По мере становления культуры XIX века стало очевидно, что каждое ее позднейшее воплощение утверждает себя через серию отрицательных характеристик. Однако при этом «отринутое», в чем легко убедиться при анализе конкретного материала, не снимается: натуралисты отрицали романтиков (точнее, создали выгодную для себя карикатуру на романтизм и его крайности или штампы), но не переставали быть романтиками, воспроизводя романтизм на новых, подчеркнуто посюсторонних основаниях. Символисты отрицали натуралистов, буквально клеймя их как позитивистов, однако впитали многое из их несомненных новаций. Экспрессионизм в Германии усилиями ряда критиков дал свое определение через опровержение французского импрессионизма (как искусства поверхностного, чисто иллюзионного, тогда как себя рассматривал снимающим «ложные покровы» вещей, «ныряющим в глубины», превращающим «искусство» в «жизнь»).

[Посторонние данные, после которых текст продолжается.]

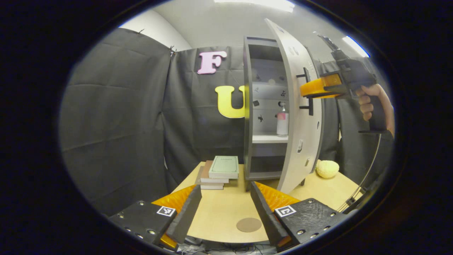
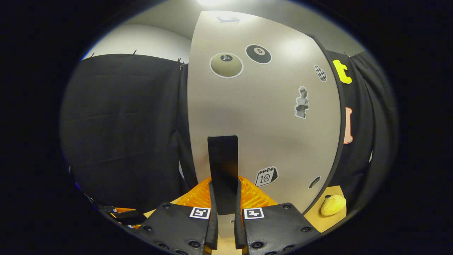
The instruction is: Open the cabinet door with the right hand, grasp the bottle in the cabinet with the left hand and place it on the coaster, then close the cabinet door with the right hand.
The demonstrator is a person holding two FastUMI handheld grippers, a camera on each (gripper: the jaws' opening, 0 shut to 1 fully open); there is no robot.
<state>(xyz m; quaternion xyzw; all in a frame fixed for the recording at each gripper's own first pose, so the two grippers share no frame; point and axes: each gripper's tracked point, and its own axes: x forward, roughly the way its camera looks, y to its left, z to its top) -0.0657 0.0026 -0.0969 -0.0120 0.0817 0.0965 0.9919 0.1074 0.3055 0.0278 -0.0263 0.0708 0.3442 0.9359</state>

Действительно, трудно отрицать, что импрессия (в живописи импрессионизма) соотносится с оптическим, пространственным, плоскостно-декоративным началом, словно не желает иметь дело с «нырянием вглубь», тогда как экспрессия именно в проникновении вглубь, в прорыве к прафеномену, к корню вещей (то есть их ритмически понимаемой сущности) находит свою первостепенную задачу. Но также трудно отрицать и обратное – что импрессионисты не знают музыкальности как ритмики струящегося, бесконечно множащегося в «отражениях» бытия, а экспрессионисты не знакомы с возможностями фактурности, чистого цвета, эффектами плоскостного декоративизма. Поэтому не исключено, что экспрессионизм в живописи (а именно в живописи он впервые программно заявил о себе) – не преодоление, а радикализация, крайнее заострение импрессионизма, сбежавшего с солнечного романского Юга и его не знающих черного цвета пленэров на балтийский Север. Оба нацелены на то, как видят, оба нацелены на динамизм формы, оба обыгрывают оптическую уловку. В одном случае близорукого принуждают вглядываться в даль, в другом случае дальнозоркий всматривается в близкое.